WHAT NEEDS TO BE DONE
Give back the whole listing exactly as written, pictures excluded.

AVAILABLE DATA
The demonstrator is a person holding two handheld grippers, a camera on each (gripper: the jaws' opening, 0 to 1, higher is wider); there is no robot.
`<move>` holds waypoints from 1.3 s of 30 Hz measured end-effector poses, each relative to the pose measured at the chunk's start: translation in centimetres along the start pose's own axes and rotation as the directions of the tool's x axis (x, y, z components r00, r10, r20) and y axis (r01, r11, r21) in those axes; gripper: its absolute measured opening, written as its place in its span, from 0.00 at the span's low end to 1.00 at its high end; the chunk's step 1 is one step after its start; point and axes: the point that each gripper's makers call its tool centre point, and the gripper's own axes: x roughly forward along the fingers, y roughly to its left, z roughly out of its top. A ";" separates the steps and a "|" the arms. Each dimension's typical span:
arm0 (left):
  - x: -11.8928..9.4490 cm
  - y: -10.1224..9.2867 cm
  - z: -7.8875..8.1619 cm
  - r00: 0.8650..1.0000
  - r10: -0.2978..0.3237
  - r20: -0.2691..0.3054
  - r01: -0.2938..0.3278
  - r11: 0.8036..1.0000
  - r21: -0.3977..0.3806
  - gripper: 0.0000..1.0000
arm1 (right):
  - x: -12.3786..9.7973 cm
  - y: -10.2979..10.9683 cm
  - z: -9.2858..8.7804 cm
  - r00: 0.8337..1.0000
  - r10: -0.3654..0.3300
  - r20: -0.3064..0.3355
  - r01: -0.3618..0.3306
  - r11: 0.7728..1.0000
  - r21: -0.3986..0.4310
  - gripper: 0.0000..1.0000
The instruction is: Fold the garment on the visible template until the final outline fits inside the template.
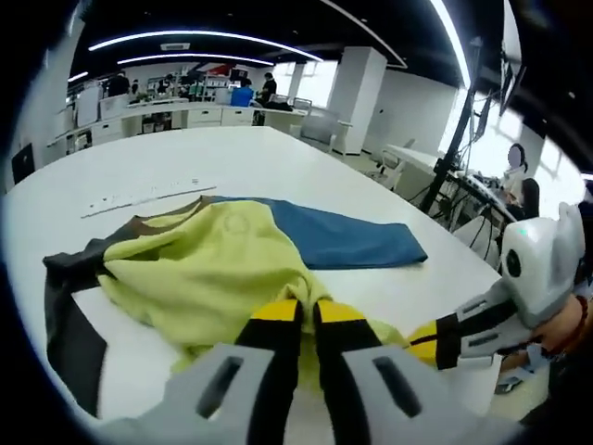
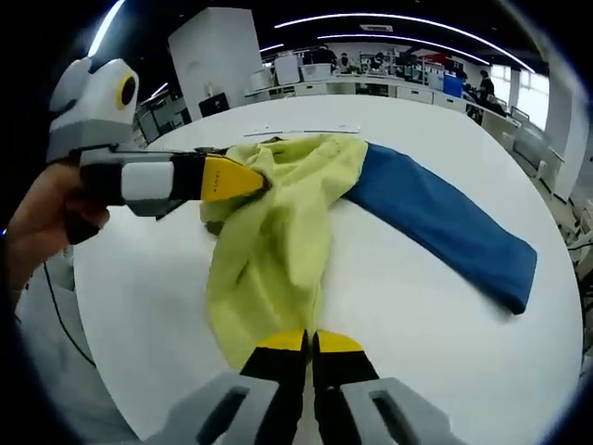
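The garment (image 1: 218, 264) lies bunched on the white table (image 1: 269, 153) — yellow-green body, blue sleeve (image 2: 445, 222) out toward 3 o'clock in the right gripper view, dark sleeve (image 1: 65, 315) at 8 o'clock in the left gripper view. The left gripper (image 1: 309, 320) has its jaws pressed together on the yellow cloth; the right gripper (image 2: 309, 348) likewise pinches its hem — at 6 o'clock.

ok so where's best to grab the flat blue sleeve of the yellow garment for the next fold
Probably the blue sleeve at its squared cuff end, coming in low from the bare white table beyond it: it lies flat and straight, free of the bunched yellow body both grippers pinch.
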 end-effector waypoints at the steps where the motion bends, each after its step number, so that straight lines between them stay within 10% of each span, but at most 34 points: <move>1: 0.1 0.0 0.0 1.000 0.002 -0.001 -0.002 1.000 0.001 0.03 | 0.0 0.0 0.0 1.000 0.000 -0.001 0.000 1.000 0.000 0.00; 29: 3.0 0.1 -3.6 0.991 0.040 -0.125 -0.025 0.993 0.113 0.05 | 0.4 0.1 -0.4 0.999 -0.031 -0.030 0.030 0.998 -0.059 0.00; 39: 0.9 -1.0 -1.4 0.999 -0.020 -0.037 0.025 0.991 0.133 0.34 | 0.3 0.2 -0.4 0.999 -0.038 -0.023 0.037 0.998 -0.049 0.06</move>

RESULT FOR THIS EXERCISE
The demonstrator is a person holding two handheld grippers, a camera on each (gripper: the jaws' opening, 0 to 1, higher is wider); there is no robot.
`<move>` holds waypoints from 1.3 s of 30 Hz measured end-effector poses, each relative to the pose measured at the chunk's start: translation in centimetres along the start pose's own axes and rotation as the directions of the tool's x axis (x, y, z components r00, r10, r20) and y axis (r01, r11, r21) in those axes; gripper: its absolute measured opening, written as its place in its span, from 0.00 at the span's low end to 1.00 at its high end; the chunk's step 1 is one step after its start; point and axes: the point that each gripper's makers call its tool centre point, and the gripper's own axes: x roughly forward along the fingers, y roughly to its left, z roughly out of its top. A ";" separates the steps and a "|" the arms. Each dimension's typical span:
arm0 (left):
  - x: -11.8928..9.4490 cm
  - y: -10.1224..9.2867 cm
  - z: -7.8875..8.1619 cm
  - r00: 0.8650..1.0000
  - r10: -0.2978..0.3237
  - r20: -0.2691..0.3054
  - r01: -0.2938..0.3278
  - r11: 0.8036..1.0000
  - r21: -0.3977..0.3806
  - gripper: 0.0000..1.0000
arm1 (right):
  - x: -12.3786..9.7973 cm
  - y: -10.2979..10.9683 cm
  - z: -9.2858..8.7804 cm
  - r00: 0.8337..1.0000
  - r10: -0.3654..0.3300
  - r20: -0.3064..0.3355
  - r01: -0.3618..0.3306
  - r11: 0.7728..1.0000
  - r21: -0.3986..0.4310
  - gripper: 0.0000..1.0000
The instruction is: Fold the garment on the visible template until the final outline fits inside the template.
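The garment (image 1: 218, 264) lies bunched on the white table (image 1: 269, 153) — yellow-green body, blue sleeve (image 2: 445, 222) out toward 3 o'clock in the right gripper view, dark sleeve (image 1: 65, 315) at 8 o'clock in the left gripper view. The left gripper (image 1: 309, 320) has its jaws pressed together on the yellow cloth; the right gripper (image 2: 309, 348) likewise pinches its hem — at 6 o'clock.

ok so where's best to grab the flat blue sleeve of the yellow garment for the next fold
Probably the blue sleeve at its squared cuff end, coming in low from the bare white table beyond it: it lies flat and straight, free of the bunched yellow body both grippers pinch.
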 end-effector waypoints at the steps where the motion bends, each after its step number, so that straight lines between them stay within 10% of each span, but at most 34 points: <move>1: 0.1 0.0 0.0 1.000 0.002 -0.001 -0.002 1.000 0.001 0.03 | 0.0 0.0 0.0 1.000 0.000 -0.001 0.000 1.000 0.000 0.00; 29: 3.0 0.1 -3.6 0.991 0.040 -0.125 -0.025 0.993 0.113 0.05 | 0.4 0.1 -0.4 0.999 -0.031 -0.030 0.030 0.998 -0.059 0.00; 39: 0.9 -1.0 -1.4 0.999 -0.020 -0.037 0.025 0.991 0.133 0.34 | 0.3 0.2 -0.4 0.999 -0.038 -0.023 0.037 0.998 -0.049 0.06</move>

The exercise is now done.